> DIRECTIONS FOR THIS TASK
Everything from the line containing "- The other" through the line containing "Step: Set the" in the listing below should be copied exactly, and nothing more.
★ ★ ★ ★ ★ ★ ★
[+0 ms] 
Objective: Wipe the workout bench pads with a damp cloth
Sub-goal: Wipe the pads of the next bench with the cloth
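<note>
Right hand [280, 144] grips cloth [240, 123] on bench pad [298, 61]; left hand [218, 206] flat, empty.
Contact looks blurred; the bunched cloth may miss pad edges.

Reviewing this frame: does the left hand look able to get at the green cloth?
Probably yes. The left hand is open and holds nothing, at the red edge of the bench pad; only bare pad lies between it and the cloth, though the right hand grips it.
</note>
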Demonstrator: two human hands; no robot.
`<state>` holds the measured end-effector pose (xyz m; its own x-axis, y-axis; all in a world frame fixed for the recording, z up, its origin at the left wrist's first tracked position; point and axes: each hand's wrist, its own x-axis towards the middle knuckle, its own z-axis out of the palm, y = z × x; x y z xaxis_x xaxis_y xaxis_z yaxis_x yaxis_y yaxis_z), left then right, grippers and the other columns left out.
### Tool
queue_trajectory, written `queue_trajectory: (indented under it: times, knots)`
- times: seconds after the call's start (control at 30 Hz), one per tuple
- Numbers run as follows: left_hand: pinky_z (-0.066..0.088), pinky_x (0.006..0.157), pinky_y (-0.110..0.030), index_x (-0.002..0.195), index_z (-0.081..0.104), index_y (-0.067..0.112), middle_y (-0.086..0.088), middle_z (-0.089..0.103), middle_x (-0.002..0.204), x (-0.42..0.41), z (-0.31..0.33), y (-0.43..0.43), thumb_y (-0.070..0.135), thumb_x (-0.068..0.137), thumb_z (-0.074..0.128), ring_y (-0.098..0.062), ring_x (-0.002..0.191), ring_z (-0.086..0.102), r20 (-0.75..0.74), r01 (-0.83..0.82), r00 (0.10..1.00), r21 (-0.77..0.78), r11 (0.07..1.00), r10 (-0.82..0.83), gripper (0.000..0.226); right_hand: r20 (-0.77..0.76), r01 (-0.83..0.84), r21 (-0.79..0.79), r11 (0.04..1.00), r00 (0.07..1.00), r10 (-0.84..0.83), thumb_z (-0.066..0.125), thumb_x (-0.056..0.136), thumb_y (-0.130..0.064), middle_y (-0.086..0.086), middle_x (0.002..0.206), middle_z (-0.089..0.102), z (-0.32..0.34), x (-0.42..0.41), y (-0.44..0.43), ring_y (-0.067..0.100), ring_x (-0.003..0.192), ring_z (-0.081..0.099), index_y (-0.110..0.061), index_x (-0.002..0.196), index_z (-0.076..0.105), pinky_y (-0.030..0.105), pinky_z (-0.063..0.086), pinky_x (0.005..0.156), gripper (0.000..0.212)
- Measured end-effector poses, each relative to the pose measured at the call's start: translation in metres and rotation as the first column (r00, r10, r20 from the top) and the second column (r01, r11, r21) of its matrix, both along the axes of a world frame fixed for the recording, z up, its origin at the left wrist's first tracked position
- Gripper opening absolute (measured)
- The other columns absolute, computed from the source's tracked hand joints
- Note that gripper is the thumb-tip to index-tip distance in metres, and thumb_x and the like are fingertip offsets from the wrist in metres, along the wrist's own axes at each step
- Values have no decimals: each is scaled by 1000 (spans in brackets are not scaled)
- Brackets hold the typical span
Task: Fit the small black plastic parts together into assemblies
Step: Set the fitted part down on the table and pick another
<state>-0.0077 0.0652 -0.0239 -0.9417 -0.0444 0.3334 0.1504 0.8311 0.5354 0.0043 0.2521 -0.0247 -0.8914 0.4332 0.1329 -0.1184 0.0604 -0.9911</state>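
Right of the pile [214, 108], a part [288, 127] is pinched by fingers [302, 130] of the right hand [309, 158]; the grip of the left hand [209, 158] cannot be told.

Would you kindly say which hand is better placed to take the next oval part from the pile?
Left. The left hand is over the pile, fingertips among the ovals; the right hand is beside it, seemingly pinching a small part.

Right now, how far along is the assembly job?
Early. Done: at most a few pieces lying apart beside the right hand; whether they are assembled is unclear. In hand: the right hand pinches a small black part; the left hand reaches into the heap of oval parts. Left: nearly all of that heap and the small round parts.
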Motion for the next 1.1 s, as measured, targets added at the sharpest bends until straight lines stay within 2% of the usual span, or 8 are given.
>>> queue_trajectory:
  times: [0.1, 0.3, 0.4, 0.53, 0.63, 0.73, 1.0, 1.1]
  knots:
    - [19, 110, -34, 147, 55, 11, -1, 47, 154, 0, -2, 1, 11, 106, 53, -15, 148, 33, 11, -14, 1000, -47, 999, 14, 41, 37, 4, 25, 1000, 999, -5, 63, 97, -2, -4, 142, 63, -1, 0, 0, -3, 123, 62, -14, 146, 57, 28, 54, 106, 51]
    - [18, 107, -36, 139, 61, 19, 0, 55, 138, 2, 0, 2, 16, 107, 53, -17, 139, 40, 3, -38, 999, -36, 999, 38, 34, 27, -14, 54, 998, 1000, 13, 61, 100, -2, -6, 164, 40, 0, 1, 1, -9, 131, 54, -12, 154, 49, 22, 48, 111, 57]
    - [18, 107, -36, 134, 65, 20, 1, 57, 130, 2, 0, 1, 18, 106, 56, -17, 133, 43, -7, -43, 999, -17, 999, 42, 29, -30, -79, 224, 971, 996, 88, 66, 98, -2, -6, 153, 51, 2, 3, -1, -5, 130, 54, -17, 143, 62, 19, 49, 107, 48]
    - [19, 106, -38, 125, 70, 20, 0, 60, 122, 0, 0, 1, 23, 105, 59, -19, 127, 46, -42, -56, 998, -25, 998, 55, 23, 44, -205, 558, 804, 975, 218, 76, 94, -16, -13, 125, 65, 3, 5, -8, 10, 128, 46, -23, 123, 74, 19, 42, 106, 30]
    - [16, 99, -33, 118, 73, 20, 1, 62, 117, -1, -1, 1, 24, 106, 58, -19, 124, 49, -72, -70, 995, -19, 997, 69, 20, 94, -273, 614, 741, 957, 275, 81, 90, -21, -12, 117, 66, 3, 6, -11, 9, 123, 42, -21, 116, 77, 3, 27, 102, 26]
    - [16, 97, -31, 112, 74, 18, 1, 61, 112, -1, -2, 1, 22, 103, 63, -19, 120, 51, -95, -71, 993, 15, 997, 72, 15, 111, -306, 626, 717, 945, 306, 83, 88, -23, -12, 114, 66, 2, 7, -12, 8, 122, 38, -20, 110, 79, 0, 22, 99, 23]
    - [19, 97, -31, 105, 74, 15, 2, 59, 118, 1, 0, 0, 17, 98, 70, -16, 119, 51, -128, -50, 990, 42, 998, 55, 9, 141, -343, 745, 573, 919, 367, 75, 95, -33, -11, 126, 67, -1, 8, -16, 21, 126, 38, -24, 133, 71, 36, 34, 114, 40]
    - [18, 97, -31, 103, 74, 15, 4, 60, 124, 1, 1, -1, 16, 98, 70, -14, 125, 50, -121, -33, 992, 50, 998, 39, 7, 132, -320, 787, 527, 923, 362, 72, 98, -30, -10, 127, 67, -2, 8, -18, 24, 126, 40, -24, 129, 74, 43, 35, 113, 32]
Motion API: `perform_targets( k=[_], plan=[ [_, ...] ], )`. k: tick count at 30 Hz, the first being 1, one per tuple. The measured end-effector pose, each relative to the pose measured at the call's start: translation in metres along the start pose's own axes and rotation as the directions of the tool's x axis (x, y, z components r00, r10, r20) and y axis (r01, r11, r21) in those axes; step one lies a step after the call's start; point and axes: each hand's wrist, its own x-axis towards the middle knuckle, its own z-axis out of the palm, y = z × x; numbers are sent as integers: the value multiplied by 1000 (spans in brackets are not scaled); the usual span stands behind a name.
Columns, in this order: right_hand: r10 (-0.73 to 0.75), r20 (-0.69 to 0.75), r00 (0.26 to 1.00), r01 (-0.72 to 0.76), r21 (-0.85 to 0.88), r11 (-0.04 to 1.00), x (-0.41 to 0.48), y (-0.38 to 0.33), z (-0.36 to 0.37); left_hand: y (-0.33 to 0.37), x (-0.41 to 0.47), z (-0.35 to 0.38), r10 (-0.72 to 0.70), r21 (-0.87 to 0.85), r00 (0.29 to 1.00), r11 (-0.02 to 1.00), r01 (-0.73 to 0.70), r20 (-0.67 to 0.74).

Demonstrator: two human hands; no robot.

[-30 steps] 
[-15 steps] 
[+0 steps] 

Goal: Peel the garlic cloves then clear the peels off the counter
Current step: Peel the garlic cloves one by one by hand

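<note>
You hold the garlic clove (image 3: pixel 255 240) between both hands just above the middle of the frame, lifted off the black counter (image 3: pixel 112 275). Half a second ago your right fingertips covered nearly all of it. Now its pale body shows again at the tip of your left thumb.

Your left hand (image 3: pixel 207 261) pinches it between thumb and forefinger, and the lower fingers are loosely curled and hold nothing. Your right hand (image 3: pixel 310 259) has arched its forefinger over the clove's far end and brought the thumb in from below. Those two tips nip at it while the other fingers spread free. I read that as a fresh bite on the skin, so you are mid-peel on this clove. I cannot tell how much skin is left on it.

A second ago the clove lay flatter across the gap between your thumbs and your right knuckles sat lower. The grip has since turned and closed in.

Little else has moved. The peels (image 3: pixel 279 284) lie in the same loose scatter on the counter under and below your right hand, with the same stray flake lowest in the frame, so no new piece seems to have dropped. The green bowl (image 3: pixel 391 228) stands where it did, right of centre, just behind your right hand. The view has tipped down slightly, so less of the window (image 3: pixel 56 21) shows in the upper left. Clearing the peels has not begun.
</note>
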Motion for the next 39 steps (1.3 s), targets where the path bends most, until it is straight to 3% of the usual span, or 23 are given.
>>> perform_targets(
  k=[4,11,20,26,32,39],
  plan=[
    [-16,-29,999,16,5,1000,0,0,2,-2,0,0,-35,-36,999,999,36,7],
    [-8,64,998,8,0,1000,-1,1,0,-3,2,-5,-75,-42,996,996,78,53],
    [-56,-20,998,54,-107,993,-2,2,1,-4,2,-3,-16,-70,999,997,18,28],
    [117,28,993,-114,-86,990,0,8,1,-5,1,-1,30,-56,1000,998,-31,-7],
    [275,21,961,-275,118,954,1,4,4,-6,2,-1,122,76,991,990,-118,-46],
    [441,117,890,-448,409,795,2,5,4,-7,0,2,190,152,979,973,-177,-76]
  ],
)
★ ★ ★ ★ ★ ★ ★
> ANSWER
- The other columns absolute, computed from the source's tracked hand joints
- Note that gripper is the thumb-tip to index-tip distance in metres, and thumb_x and the like are fingertip offsets from the wrist in metres, along the wrist's own axes at each step
- Values have no decimals: each is scaled by 1000 (spans in brackets are not scaled)
- Brackets hold the typical span
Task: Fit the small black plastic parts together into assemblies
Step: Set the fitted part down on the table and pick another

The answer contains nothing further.